* **EXERCISE DETAILS**: Repeat verbatim what the listing holds, but not its pictures.

* **DATA SEGMENT**:

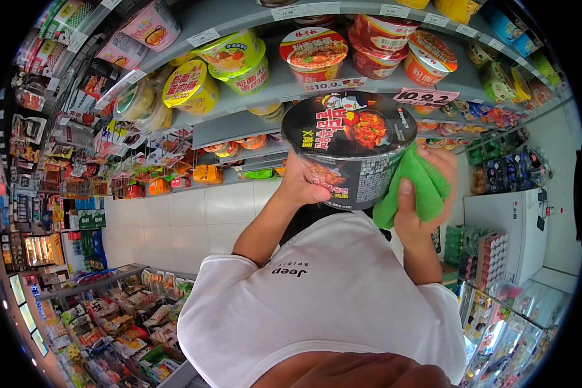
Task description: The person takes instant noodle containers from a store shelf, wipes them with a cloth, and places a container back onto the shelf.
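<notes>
A large black instant-noodle bowl is held up before my chest, its printed lid tilted toward me. My left hand grips its left side, with the thumb on the lower wall and the other fingers mostly hidden behind it. In my right hand is a green cloth, which lies against the bowl's right side. The right thumb presses the cloth from the front. Just beyond the bowl runs a grey shelf with a red-lidded noodle bowl and a yellow noodle tub on it.
Price tags line the shelf edge right behind the bowl. Snack packets hang at the left. A bin of packaged snacks stands at the lower left, a white chest freezer and egg trays at the right. Tiled floor shows below the shelves.
</notes>
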Motion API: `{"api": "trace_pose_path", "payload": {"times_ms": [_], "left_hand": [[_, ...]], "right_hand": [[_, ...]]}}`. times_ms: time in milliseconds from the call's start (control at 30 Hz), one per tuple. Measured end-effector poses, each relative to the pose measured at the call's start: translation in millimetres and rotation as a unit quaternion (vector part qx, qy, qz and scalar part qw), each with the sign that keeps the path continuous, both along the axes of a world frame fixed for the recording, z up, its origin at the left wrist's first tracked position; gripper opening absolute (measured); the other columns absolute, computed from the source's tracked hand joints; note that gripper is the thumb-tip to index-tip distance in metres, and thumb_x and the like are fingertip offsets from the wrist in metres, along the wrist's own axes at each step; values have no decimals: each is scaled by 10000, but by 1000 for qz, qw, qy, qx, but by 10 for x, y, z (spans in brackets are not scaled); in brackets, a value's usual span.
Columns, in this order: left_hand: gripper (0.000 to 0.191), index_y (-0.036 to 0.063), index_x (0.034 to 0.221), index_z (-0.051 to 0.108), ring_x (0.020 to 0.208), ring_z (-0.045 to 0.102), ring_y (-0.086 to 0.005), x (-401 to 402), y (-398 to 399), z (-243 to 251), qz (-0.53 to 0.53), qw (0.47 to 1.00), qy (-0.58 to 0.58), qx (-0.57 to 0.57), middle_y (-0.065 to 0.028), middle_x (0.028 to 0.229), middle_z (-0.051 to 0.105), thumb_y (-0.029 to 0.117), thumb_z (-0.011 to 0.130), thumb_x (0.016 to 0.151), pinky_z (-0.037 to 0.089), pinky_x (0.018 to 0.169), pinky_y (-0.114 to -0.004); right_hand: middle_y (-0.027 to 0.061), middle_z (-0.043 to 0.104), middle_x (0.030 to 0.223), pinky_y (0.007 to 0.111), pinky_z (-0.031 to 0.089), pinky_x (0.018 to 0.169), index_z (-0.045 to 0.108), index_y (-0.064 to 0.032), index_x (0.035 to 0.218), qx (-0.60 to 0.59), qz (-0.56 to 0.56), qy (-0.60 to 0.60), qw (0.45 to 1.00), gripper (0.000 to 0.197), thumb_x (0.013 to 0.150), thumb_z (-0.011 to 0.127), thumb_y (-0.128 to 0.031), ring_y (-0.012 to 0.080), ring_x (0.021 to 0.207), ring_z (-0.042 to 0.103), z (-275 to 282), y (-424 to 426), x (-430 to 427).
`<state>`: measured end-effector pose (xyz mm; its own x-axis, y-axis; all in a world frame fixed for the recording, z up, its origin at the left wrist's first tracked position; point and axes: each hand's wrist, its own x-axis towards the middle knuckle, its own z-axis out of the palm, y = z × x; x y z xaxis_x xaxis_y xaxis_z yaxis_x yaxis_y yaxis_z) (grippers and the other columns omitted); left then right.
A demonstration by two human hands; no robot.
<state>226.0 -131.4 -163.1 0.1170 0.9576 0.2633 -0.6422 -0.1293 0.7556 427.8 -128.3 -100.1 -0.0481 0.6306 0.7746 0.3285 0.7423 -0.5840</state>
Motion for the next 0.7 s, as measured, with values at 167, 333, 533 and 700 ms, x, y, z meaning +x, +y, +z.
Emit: {"api": "trace_pose_path", "payload": {"times_ms": [167,333,533,700], "left_hand": [[1150,-35,1413,281,1215,536,-242,26,-6,130,3,999,-29,-28,-142,1336,506,408,929,574,452,1035,-401],[1125,-36,1402,327,1217,535,-235,20,-11,138,-39,998,-29,-41,-138,1329,515,443,920,575,448,1035,-391],[1146,-8,1434,245,1236,515,-260,26,6,69,-1,1000,6,-16,-145,1361,475,404,917,603,435,1044,-412],[1126,-5,1430,246,1235,514,-249,46,14,97,-19,999,-20,-29,-149,1359,475,363,919,605,432,1045,-404]], "right_hand": [[183,568,1161,442,421,890,567,44,1148,51,52,-79,994,343,842,638,-94,335,1014,532,20,-24,64],[181,566,1176,432,425,890,558,40,1168,4,5,-27,1000,355,842,634,-77,322,1010,535,0,-52,22],[135,598,953,341,446,684,577,23,1165,57,8,-26,998,501,709,776,-41,262,780,556,-19,92,38],[142,605,968,329,448,668,577,16,1171,26,65,-69,995,492,723,771,-42,248,764,559,37,-70,46]]}}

* **YOUR SOLUTION**:
Task description: The person takes instant noodle containers from a store shelf, wipes them with a cloth, and places a container back onto the shelf.
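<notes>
A large black instant-noodle bowl is held up before my chest, its printed lid tilted toward me. My left hand grips its left side, with the thumb on the lower wall and the other fingers mostly hidden behind it. In my right hand is a green cloth, which lies against the bowl's right side. The right thumb presses the cloth from the front. Just beyond the bowl runs a grey shelf with a red-lidded noodle bowl and a yellow noodle tub on it.
Price tags line the shelf edge right behind the bowl. Snack packets hang at the left. A bin of packaged snacks stands at the lower left, a white chest freezer and egg trays at the right. Tiled floor shows below the shelves.
</notes>
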Motion API: `{"api": "trace_pose_path", "payload": {"times_ms": [_], "left_hand": [[_, ...]], "right_hand": [[_, ...]]}}`. times_ms: time in milliseconds from the call's start (control at 30 Hz), one per tuple. Measured end-effector poses, each relative to the pose measured at the call's start: translation in millimetres and rotation as a unit quaternion (vector part qx, qy, qz and scalar part qw), each with the sign that keeps the path continuous, both along the axes of a world frame fixed for the recording, z up, its origin at the left wrist's first tracked position; gripper opening absolute (measured); the other columns absolute, computed from the source's tracked hand joints; note that gripper is the thumb-tip to index-tip distance in metres, and thumb_x and the like are fingertip offsets from the wrist in metres, along the wrist's own axes at each step; values have no decimals: each is scaled by 10000, but by 1000 for qz, qw, qy, qx, but by 10 for x, y, z (spans in brackets are not scaled); in brackets, a value's usual span.
Columns, in this order: left_hand: gripper (0.000 to 0.191), index_y (-0.036 to 0.063), index_x (0.034 to 0.221), index_z (-0.051 to 0.108), ring_x (0.020 to 0.208), ring_z (-0.045 to 0.102), ring_y (-0.086 to 0.005), x (-401 to 402), y (-398 to 399), z (-243 to 251), qz (-0.53 to 0.53), qw (0.47 to 1.00), qy (-0.58 to 0.58), qx (-0.57 to 0.57), middle_y (-0.065 to 0.028), middle_x (0.028 to 0.229), middle_z (-0.051 to 0.105), thumb_y (-0.029 to 0.117), thumb_z (-0.011 to 0.130), thumb_x (0.016 to 0.151), pinky_z (-0.037 to 0.089), pinky_x (0.018 to 0.169), pinky_y (-0.114 to -0.004); right_hand: middle_y (-0.027 to 0.061), middle_z (-0.043 to 0.104), middle_x (0.030 to 0.223), pinky_y (0.007 to 0.111), pinky_z (-0.031 to 0.089), pinky_x (0.018 to 0.169), index_z (-0.045 to 0.108), index_y (-0.064 to 0.032), index_x (0.035 to 0.218), qx (-0.60 to 0.59), qz (-0.56 to 0.56), qy (-0.60 to 0.60), qw (0.45 to 1.00), gripper (0.000 to 0.197), thumb_x (0.013 to 0.150), thumb_z (-0.011 to 0.127), thumb_y (-0.128 to 0.031), ring_y (-0.012 to 0.080), ring_x (0.021 to 0.207), ring_z (-0.042 to 0.103), z (-275 to 282), y (-424 to 426), x (-430 to 427).
`<state>`: measured end-effector pose (xyz mm; its own x-axis, y-axis; all in a world frame fixed for the recording, z up, its origin at the left wrist's first tracked position; point and axes: each hand's wrist, its own x-axis towards the middle knuckle, its own z-axis out of the palm, y = z × x; x y z xaxis_x xaxis_y xaxis_z yaxis_x yaxis_y yaxis_z) (grippers and the other columns omitted); left then right.
A demonstration by two human hands; no robot.
<state>226.0 -131.4 -163.1 0.1170 0.9576 0.2633 -0.6422 -0.1293 0.7556 427.8 -128.3 -100.1 -0.0481 0.6306 0.7746 0.3285 0.7423 -0.5840</state>
Motion for the next 0.7 s, as measured, with values at 167, 333, 533 and 700 ms, x, y, z meaning +x, +y, +z.
Emit: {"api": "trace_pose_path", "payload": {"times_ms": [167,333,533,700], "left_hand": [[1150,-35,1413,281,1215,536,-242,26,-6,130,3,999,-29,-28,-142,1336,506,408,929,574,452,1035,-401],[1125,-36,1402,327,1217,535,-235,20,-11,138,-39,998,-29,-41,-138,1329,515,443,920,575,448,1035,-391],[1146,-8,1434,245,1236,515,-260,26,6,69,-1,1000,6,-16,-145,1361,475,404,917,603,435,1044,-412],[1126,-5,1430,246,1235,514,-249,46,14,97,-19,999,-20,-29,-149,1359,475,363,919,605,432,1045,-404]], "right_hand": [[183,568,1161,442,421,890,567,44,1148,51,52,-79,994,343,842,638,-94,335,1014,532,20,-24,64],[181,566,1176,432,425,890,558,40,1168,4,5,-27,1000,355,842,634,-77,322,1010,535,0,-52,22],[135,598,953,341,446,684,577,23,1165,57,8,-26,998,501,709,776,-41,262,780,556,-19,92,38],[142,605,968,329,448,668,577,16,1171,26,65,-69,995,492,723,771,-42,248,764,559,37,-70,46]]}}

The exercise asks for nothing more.